Physical Chemistry, P.W.Atkins, the Schrödinger equation

[Dj pie safety]

Homework Statement

Im doing an A-level project on the Schrödinger equation and am unsure on the mathematics used to obtain the following results:

The Schrödinger for a particle in no potential field (=0) has the solution:

psi(x)=e^ikx. i is defined below, I haven't really a clue as to how you get this result.

Looking at it I would guess that its a double integral to remove the second derivative of psi with respect to x, can anyone help me out here? I know how the rest of the equations goes after and using Eulers relationship to express it in tems of cos kx + i sin kx. You can also re-arrange k to show de Broglie's relationship.

any help is greatly appreciated

Homework Equations

The Attempt at a Solution

??

 

[dextercioby]

Do you know how to solve 2-nd order ODE-s ?

 

[Dj pie safety]

ordinary differential equations?

i can solve second order derivatives but only relatively simple ones. This is a bit above my head. Would you be able to point me in the right direction of what to start looking at to get the correct result?

Thanks for the reply so far.

Regards, Simon.

 

[Astronuc]

What dextercioby was getting at is reforming the differential equation into a workable or recognizable form.

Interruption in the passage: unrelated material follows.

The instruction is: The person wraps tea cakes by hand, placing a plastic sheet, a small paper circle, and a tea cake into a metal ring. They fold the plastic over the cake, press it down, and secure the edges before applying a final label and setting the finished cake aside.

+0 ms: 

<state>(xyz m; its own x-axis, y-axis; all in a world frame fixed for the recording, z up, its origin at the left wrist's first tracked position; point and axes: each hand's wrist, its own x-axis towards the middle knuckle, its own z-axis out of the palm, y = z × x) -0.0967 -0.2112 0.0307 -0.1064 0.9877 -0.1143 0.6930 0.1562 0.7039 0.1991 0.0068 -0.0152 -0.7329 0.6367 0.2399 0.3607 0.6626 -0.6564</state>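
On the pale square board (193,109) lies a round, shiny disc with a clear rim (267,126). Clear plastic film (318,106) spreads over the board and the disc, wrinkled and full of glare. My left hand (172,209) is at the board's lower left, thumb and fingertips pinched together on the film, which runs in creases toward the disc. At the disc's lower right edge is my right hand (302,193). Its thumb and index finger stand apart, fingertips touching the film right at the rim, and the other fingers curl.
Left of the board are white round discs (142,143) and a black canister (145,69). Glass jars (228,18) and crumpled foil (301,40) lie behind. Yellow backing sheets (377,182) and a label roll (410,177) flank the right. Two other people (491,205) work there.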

e.g. take $$\frac{-\hbar^2}{2m}\frac{d^2\psi}{dx^2}\,=\,E\psi$$ and rewrite it as

$$\frac{\hbar^2}{2m}\frac{d^2\psi}{dx^2}\,+\,E\psi = 0$$ and then


$$\frac{d^2\psi}{dx^2}\,+\,\frac{2mE}{\hbar^2}\psi = 0$$

and letting $$k^2\,=\,\frac{2mE}{\hbar^2}$$, see what that form looks like and what the possible solutions are.

 

[Dj pie safety]

Ok i think i have got this now:

$$\frac{d^2\psi}{dx^2}\,+\,\frac{2mE}{\hbar^2}\psi = 0$$

as you said: let:

$$k^2\,=\,\frac{2mE}{\hbar^2}$$

$$(1.) \frac{d^2\psi}{dx^2} = -k^2\psi$$

let:

$$\psi = e^mx$$

$$\frac{d\psi}{dx} = me^{mx}$$

$$\frac{d^2\psi}{dx^2} = m^2e^{mx}$$

Substitute into (1.):

$$m^2e^{mx} = -k^2e^{mx}$$

$$m^2 = -k^2$$

$$m = -k$$
if:
$$-k < 0$$
then:
$$m = ik$$
so:
$$\psi = e^{mx}$$
Therefore:
$$\psi = e^{ikx}$$

How does that look? it was a big effort but worth it :D

only thing I am not too sure about is the sign of k at the end of the process, + or -?

Thanks for the help so far!

Regards, Si

 

[Gokul43201]

There's an error here:

$$m^2 = -k^2$$

$$m = -k$$
if:
$$-k < 0$$
then:
$$m = ik$$

$$m^2 = -k^2 ~\implies m=ik$$
It doesn't matter if k>0 or k<0.